What you are asked to do: Exclude the pictures, then restate every entry below exactly.

Data shown:

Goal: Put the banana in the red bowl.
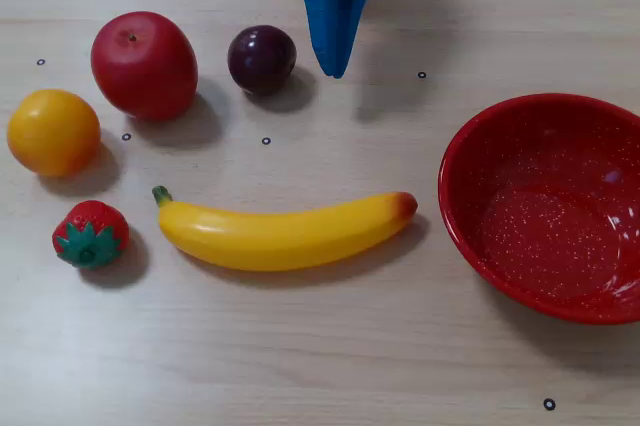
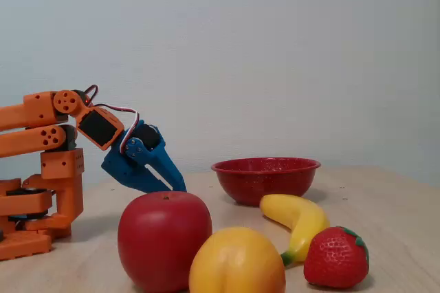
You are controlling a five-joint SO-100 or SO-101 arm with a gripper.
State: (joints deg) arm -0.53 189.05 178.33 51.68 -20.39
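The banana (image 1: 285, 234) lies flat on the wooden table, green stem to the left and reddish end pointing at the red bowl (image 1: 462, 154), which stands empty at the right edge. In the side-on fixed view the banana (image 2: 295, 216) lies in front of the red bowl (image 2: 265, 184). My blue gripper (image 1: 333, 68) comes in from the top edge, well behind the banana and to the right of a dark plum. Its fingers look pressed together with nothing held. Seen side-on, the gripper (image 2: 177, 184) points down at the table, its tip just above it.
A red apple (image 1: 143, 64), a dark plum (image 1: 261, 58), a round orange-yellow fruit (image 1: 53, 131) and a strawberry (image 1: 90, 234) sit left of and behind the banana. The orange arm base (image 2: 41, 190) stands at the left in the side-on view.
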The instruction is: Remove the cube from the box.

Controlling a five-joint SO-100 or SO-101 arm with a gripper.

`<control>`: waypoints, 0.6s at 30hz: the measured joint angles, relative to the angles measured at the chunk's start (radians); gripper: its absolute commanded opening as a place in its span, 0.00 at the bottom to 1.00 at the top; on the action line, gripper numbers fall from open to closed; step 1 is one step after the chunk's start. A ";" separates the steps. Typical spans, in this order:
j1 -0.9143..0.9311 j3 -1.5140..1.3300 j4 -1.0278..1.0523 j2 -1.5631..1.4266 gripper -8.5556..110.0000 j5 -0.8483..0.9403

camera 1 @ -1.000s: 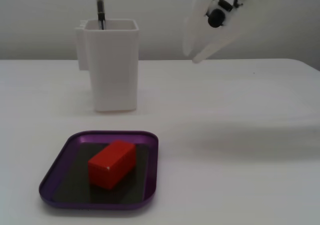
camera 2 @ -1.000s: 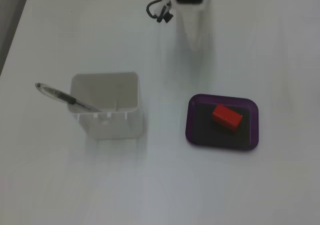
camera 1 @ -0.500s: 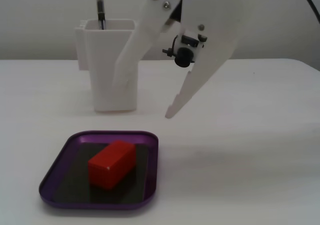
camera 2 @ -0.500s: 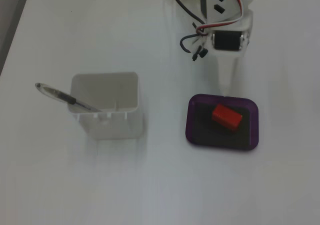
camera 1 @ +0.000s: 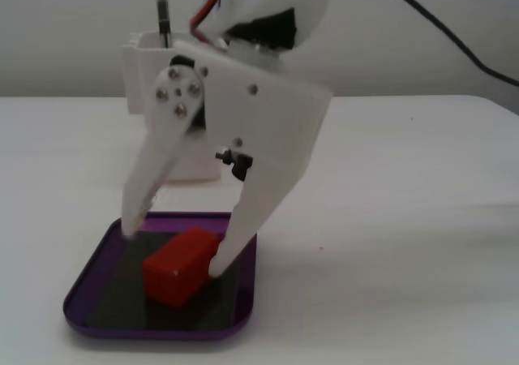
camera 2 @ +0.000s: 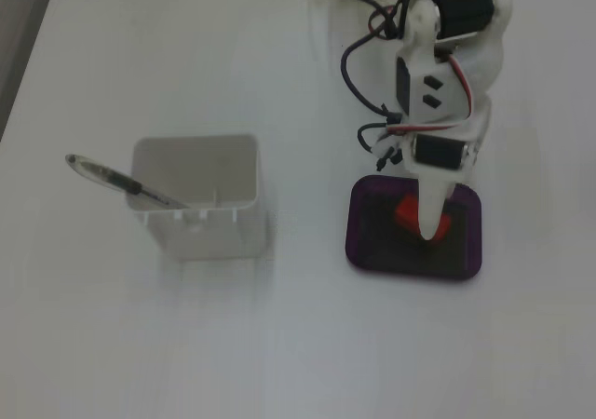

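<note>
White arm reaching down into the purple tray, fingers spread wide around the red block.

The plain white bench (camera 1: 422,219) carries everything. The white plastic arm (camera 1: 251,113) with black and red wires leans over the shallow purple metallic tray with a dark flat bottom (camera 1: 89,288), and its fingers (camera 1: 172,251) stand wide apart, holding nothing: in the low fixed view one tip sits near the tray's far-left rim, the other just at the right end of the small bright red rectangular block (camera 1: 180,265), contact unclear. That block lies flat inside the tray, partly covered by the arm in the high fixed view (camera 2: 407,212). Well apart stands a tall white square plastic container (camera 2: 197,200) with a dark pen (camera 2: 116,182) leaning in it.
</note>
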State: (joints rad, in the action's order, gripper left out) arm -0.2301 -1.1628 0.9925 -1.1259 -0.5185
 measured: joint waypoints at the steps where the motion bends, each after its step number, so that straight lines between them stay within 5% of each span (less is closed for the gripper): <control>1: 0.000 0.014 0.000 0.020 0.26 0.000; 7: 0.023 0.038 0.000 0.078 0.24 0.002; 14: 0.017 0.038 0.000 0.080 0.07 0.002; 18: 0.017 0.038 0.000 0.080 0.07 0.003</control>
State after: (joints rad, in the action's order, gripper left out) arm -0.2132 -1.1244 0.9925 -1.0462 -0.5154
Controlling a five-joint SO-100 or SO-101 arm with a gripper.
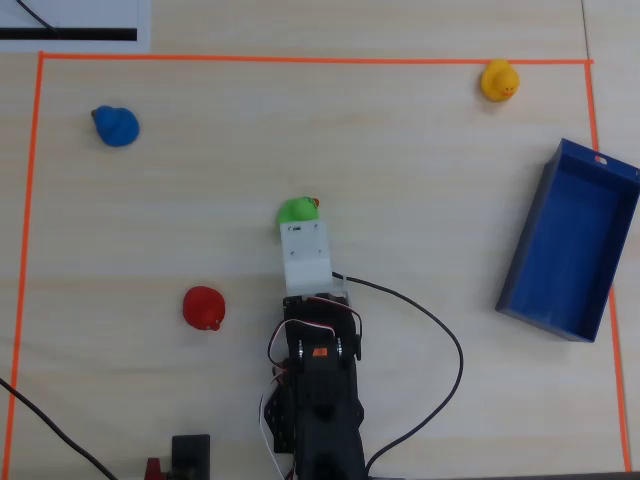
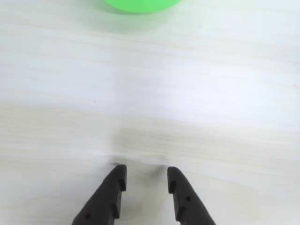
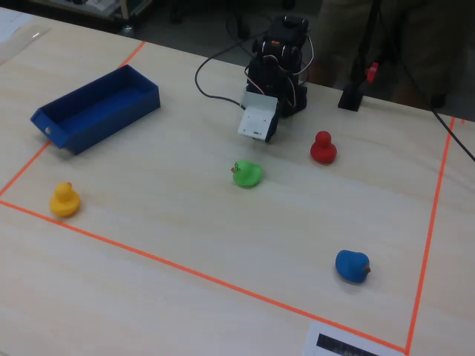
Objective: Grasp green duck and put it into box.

Answer section:
Goal: Put the banana in the red bowl.
You are controlling a five-joint SO-100 or SO-101 arm with a gripper.
State: (joints deg) arm -0.53 189.05 178.33 51.68 -20.39
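The banana (image 1: 285, 234) lies flat on the wooden table, green stem to the left and reddish end pointing at the red bowl (image 1: 462, 154), which stands empty at the right edge. In the side-on fixed view the banana (image 2: 295, 216) lies in front of the red bowl (image 2: 265, 184). My blue gripper (image 1: 333, 68) comes in from the top edge, well behind the banana and to the right of a dark plum. Its fingers look pressed together with nothing held. Seen side-on, the gripper (image 2: 177, 184) points down at the table, its tip just above it.
A red apple (image 1: 143, 64), a dark plum (image 1: 261, 58), a round orange-yellow fruit (image 1: 53, 131) and a strawberry (image 1: 90, 234) sit left of and behind the banana. The orange arm base (image 2: 41, 190) stands at the left in the side-on view.
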The instruction is: Remove the cube from the box.

Controlling a five-joint SO-100 or SO-101 arm with a gripper.

`<control>`: waypoints, 0.6s at 30hz: the measured joint angles, relative to the angles measured at the chunk's start (radians); gripper: its absolute commanded opening as a place in its span, 0.00 at the bottom to 1.00 at the top; on the action line, gripper numbers fall from open to closed; step 1 is one step after the chunk's start. A ";" separates the steps. Typical spans, in this order:
j1 -0.9143..0.9311 j3 -1.5140..1.3300 j4 -1.0278..1.0523 j2 -1.5631..1.4266 gripper -8.5556..110.0000 j5 -0.8483..0.9403

camera 1 @ -1.000s: 
camera 2 @ -1.000s: 
camera 1 @ -0.500s: 
camera 2 @ -0.500s: 
camera 1 @ +0.000s: 
camera 2 @ +0.000s: 

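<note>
White arm reaching down into the purple tray, fingers spread wide around the red block.

The plain white bench (camera 1: 422,219) carries everything. The white plastic arm (camera 1: 251,113) with black and red wires leans over the shallow purple metallic tray with a dark flat bottom (camera 1: 89,288), and its fingers (camera 1: 172,251) stand wide apart, holding nothing: in the low fixed view one tip sits near the tray's far-left rim, the other just at the right end of the small bright red rectangular block (camera 1: 180,265), contact unclear. That block lies flat inside the tray, partly covered by the arm in the high fixed view (camera 2: 407,212). Well apart stands a tall white square plastic container (camera 2: 197,200) with a dark pen (camera 2: 116,182) leaning in it.
</note>
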State: (joints rad, in the action's order, gripper left out) arm -0.2301 -1.1628 0.9925 -1.1259 -0.5185
 measured: joint waypoints at the steps where the motion bends, each after its step number, so that straight lines between them stay within 5% of each span (less is closed for the gripper): <control>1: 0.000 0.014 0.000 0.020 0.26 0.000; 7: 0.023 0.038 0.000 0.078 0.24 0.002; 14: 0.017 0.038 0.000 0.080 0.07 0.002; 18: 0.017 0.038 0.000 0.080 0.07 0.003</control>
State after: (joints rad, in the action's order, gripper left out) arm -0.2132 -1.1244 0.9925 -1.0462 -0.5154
Controlling a five-joint SO-100 or SO-101 arm with a gripper.
Objective: Grasp green duck and put it into box.

The output for this exercise is complete.